E. arloingi-infected BUVEC were treated with BLT-1 from day 15 p.i. onwards, i.e., when macromeronts were still immature, and were thoroughly monitored microscopically (Figure 3A). Overall, the microscopic effects differed substantially from those observed in E. bovis cultures and appeared to be less prominent. Thus, in terms of macromeront size, parasite development seemed to be similar in the treated and non-treated E. arloingi-infected BUVEC. However, from day 17 p.i. onwards, merozoite I formation started in the control cells but was absent in the treated cells. From day 21 p.i. onwards, mature merozoites I were visible in macromeronts of the non-treated cells, while macromeronts of BLT-1-treated cultures showed degradation, vacuolization, and a lack of merozoites I until the end of the experiment. In contrast to the treated cells, fully developed merozoites I were released into the cell culture supernatant beginning at 24 days p.i. (Figure 3A, 24 d p.i.). In order to control delayed merozoite I formation under BLT-1 treatment, BUVEC cultures were microscopically monitored until day 35 p.i. During this timeframe, no merozoites I were formed, and continuous macromeront degradation was observed.
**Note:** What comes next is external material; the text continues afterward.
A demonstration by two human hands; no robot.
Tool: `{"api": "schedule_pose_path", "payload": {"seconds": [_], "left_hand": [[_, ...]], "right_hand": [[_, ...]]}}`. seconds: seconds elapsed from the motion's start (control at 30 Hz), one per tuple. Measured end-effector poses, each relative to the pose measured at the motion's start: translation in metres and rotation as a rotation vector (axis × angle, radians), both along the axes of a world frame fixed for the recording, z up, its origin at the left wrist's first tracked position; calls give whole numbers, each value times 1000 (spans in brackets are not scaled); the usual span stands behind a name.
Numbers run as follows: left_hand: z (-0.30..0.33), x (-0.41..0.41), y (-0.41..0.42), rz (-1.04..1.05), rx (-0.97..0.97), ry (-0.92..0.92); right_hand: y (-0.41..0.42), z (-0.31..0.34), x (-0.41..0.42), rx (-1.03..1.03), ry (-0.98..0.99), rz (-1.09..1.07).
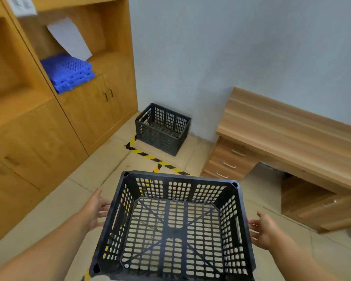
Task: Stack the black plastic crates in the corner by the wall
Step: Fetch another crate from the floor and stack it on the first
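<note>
An empty black plastic crate (171,224) with slotted walls is close in front of me, above the floor, its open top facing me. My left hand (95,209) is at its left wall and my right hand (261,230) at its right wall. On both hands the fingers are spread and fairly straight, with the fingertips touching the crate's sides just below the rim. A second empty black crate (162,128) stands on the floor in the corner, against the grey wall and next to the wooden cabinet.
A tall wooden cabinet (49,118) runs along the left, with blue plastic panels (68,73) on a shelf. A wooden desk (292,126) with drawers stands at the right wall. Yellow-black tape (150,157) marks the tiled floor in front of the corner crate.
</note>
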State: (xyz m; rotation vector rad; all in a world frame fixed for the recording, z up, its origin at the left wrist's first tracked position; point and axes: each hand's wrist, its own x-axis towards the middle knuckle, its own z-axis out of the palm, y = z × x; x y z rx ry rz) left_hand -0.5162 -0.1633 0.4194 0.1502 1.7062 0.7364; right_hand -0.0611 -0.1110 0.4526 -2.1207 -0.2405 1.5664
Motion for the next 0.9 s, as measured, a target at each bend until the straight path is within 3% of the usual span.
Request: {"api": "schedule_pose_path", "payload": {"seconds": [0.27, 0.9], "left_hand": [[0, -62, 73, 95, -6, 10], [11, -119, 302, 306, -8, 63]], "right_hand": [[103, -5, -65, 3, 43, 59], [411, 2, -151, -50, 204, 221]]}}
To investigate further the inner structure of macromeronts in the BLT-1-treated cells, 3D holotomographic imaging was performed at day 22 p.i. (Figure 3A, right panel). Here, macromeronts presented equal inhibitor-driven effects of vacuolization in both compartments, the host cell and the macromeront. Furthermore, merozoites I could not be identified since macromeront content appeared as an undistinguishable mass, which is a characteristic feature for degrading Eimeria macromeronts. Interestingly, even if new offspring failed to form, macromeronts continued to grow until day 26 p.i., thereby hampering any significant effects of BLT-1-treatments on meront size (Figure 3B).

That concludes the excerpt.